Sure, the holidays are filled with great food, fun parties, and general good cheer (I was at a crowded Macy’s yesterday, and I wasn’t shoved once!), but for a lot of people, this is anything but the most wonderful time of year. Those of us in periods of transition—even positive ones—are especially susceptible to the feelings of loneliness, frustration, depression, and the stress the holidays can elicit. After the jump, a few tips for surviving the holidays during some of life’s biggest transitions.
You’re recently unemployed
The national unemployment rate in the U.S. is the highest it’s been in over 14 years, which means you’re far from alone. Take comfort this season in favorite holiday traditions that don’t cost much: pile your friends or family in the car and take a drive to see all the Christmas lights (luckily, gas prices are the lowest they’ve been in ages), put your baking skills to use and have a cookie-trade with some friends, get a few holiday rentals, make a big batch of hot chocolate and have an at-home movie night.
When it comes to holiday gifts, agree on a spending cap with your friends and family and consider making gifts this year. (Do you knit? Make a few scarves! Mixed CDs, baked goods, a thoughtful photo album, or even a heartfelt letter are other great options.)

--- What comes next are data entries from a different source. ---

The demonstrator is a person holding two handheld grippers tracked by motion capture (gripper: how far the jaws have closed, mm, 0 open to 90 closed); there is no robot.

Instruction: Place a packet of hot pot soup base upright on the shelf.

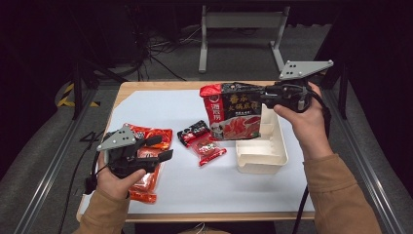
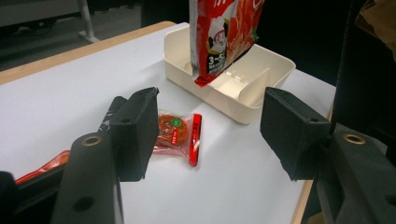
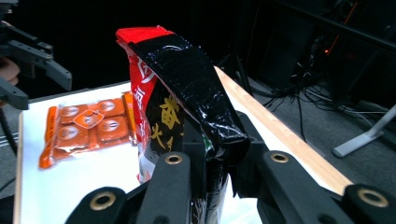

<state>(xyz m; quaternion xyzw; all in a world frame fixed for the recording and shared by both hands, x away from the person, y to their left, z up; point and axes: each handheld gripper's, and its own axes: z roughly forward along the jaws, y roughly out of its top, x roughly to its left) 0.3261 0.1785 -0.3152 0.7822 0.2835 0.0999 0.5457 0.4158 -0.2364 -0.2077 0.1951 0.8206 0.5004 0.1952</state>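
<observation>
Right claw: we see the right claw (image 1: 267, 97) raised over the far right of the bench (image 1: 195, 87), pointing left, its jaws clamped on the edge of the hotpot pouch (image 1: 235, 111); in the right gripper view the jaws pinch the pouch's black folded edge.
Right hand: the right hand (image 1: 299, 114) grips the claw from below, forearm rising from the lower right, wrist bent inward.
Hotpot pouch: it hangs upright in the air, its lower end over the white tray (image 1: 275, 146); in the left gripper view its bottom corner dips inside the tray's rim.
Left claw: we find the left claw (image 1: 163, 148) low at the near left, jaws spread wide with nothing between them, poised above the orange packet (image 1: 156, 134).
Left hand: the left hand (image 1: 114, 183) wraps the grip, forearm entering from the bottom left.
Small sachet: the small sachet (image 1: 202, 141) lies flat mid-bench, between the orange packet and the tray.
</observation>
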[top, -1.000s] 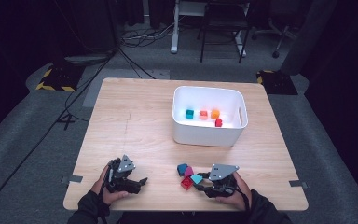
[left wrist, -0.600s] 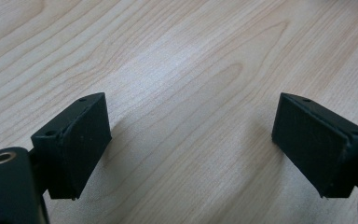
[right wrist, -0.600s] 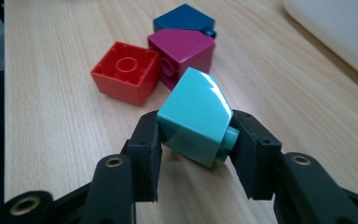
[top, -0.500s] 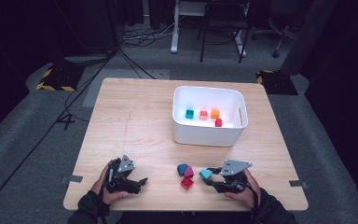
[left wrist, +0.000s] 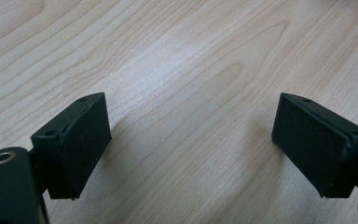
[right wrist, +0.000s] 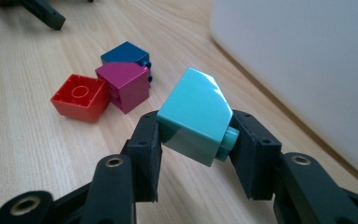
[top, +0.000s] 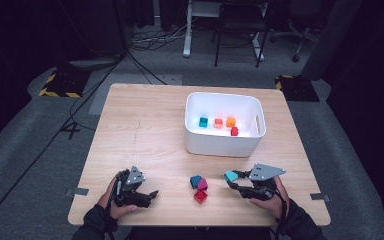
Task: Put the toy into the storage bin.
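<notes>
The right gripper (right wrist: 196, 140) pinches a turquoise sloped plastic brick (right wrist: 195, 114) between its jaws, lifted off the wooden counter (right wrist: 23, 140). The left gripper (left wrist: 191, 135) is spread wide.

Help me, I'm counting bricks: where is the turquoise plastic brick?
In the high view the turquoise plastic brick is clamped in the right tool, right of the loose bricks, in front of the white bin.
</notes>
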The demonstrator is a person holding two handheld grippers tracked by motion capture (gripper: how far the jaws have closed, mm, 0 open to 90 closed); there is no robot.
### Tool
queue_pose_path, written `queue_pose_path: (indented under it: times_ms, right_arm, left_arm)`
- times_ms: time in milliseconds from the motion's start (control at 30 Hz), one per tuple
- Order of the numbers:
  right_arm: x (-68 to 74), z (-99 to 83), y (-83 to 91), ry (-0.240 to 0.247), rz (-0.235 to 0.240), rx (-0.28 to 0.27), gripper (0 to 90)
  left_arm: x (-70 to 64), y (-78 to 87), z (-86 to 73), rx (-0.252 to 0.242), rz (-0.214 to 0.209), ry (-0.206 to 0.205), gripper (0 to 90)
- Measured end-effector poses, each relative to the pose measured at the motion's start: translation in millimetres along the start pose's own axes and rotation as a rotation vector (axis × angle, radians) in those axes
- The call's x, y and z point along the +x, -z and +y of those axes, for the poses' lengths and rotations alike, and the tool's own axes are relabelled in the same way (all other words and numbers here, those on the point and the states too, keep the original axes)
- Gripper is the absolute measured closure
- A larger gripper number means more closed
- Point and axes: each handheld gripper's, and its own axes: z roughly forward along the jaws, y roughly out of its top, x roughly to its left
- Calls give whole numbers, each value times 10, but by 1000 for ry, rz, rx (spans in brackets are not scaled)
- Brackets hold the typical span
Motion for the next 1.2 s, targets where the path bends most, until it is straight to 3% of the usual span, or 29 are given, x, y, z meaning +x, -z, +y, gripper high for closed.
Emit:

It’s your first holiday season with a new partner
Whether you’re stressed about meeting his family for the first time or concerned about an appropriate gift, it’s important to remember that this is a great time of year to have someone special to share it with. To avoid awkwardness when meeting a significant other’s family for the first time this holiday season, ask about appropriate attire (you don’t want to show up in a party dress if everyone in his family is in jeans and NASCAR sweatshirts). Also inquire about anything unique you should be prepared for (like a cousin with Tourette’s Syndrome who’s likely to twitch through the meal), and whether there are any topics you should avoid with certain family members. For bonus points, bring a dish and a small gift for the hostess.
As for a gift for your new sweetie, listen for hints and clues she may drop, avoid jewelry or anything too personal if you’ve been together less than a couple of months, and consider tickets to an event he may enjoy. Any gift that leads to quality time together and new memories is ideal.
It’s your first holiday season since ending a long relationship
The plus side is you don’t have to worry about shelling out money for a gift, or acting delighted when he gives you socks again, but that doesn’t do much to ease the loneliness of your first holiday season after a breakup. This is the time to surround yourself with friends and family and to focus on what you’re thankful for. Sit down with a pen and paper and make a list—sometimes just the act of writing it all down reminds us how much we have going for us. With all the parties, it’s also a great time of year to enjoy dressing up, feeling good about yourself, and flirting with other singles. Who knows, maybe you’ll even meet your next boyfriend under the mistletoe.
While it’s a wonderful, exciting time for you, your pregnancy may add more stress to an already overwhelming time of year—and you can’t even drink the eggnog to take the edge off! So be sure to give yourself some extra pampering this season: schedule a prenatal massage, treat yourself to a holiday manicure, and hit the salon for a kick-ass hairstyle to highlight how glowing and gorgeous you are.
You’ve recently lost a loved one
There’s nothing like the holidays to make us miss the ones we’ve lost more than ever. If this is your first holiday season since losing a loved one, it’s especially important to do something to honor the person (or animal!) who’s passed away. Bake his favorite cookie, make a donation to a charity in her name, and share favorite memories with others who were close. A great way to help deal with your grief is to do something for someone else in need, so consider volunteering at a shelter or soup kitchen or delivering meals to the elderly. Taking time to focus on others may relieve some of your pain and give you a renewed sense of community and human connection. If the last thing you want to think about is turkey, fruit cake, and Christmas carols, though, you may want to schedule a tropical getaway this holiday season. Never underestimate the power of white sand and sun to feed the soul.
Finally, keep in mind that there are no rules or laws regarding the holidays. Social obligations aside, you decide what and how much you want to do this holiday season. Your loved ones are still going to be there for you even if you don’t have it in you to make their party this time. After all, it’s not as if the holidays are like the Olympics and only come around every four years (but wouldn’t that make things easier?).